▸ **EXERCISE DIRECTIONS**:
Copy the data below exactly. Any pictures in it should be omitted.

▸ **SOURCE DATA**:

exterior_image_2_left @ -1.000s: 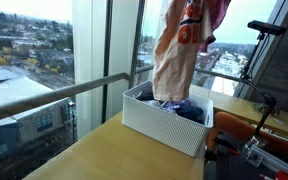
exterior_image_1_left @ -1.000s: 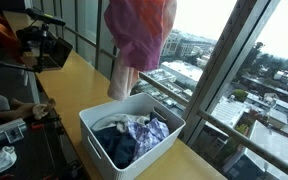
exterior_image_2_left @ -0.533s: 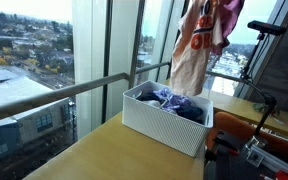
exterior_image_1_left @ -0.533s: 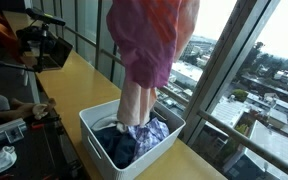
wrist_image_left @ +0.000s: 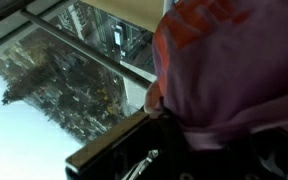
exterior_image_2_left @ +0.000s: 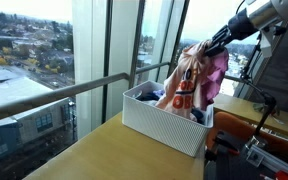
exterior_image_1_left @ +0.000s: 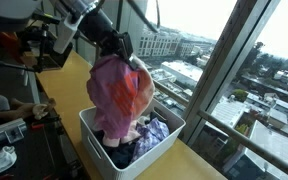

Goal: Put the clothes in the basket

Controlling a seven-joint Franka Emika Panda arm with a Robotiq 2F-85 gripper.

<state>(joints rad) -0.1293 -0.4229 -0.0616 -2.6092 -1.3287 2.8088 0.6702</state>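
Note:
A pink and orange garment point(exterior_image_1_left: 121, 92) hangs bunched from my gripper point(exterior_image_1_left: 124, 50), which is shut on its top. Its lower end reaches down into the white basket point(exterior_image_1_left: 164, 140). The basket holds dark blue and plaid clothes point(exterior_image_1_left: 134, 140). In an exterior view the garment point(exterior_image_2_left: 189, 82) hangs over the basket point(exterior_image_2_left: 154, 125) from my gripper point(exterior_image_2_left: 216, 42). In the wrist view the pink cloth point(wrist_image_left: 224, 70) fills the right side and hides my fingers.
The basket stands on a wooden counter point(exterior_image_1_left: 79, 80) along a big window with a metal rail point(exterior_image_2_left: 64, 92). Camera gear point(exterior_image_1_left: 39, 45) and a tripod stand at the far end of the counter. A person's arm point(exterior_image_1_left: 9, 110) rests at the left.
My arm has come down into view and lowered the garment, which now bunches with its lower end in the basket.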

▸ **EXERCISE RESPONSE**:
exterior_image_2_left @ -1.000s: 
exterior_image_1_left @ -1.000s: 
exterior_image_2_left @ -0.533s: 
exterior_image_1_left @ -0.533s: 
wrist_image_left @ +0.000s: 
exterior_image_2_left @ +0.000s: 
exterior_image_1_left @ +0.000s: 

Goal: Put the clothes in the basket

Controlling a seven-joint Franka Emika Panda arm with a Robotiq 2F-85 gripper.

<state>(joints rad) -0.1293 -0.4229 -0.0616 -2.6092 -1.3287 2.8088 0.6702</state>
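Note:
A pink and orange garment point(exterior_image_1_left: 121, 92) hangs bunched from my gripper point(exterior_image_1_left: 124, 50), which is shut on its top. Its lower end reaches down into the white basket point(exterior_image_1_left: 164, 140). The basket holds dark blue and plaid clothes point(exterior_image_1_left: 134, 140). In an exterior view the garment point(exterior_image_2_left: 189, 82) hangs over the basket point(exterior_image_2_left: 154, 125) from my gripper point(exterior_image_2_left: 216, 42). In the wrist view the pink cloth point(wrist_image_left: 224, 70) fills the right side and hides my fingers.
The basket stands on a wooden counter point(exterior_image_1_left: 79, 80) along a big window with a metal rail point(exterior_image_2_left: 64, 92). Camera gear point(exterior_image_1_left: 39, 45) and a tripod stand at the far end of the counter. A person's arm point(exterior_image_1_left: 9, 110) rests at the left.
My arm has come down into view and lowered the garment, which now bunches with its lower end in the basket.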

What was produced is the complete output.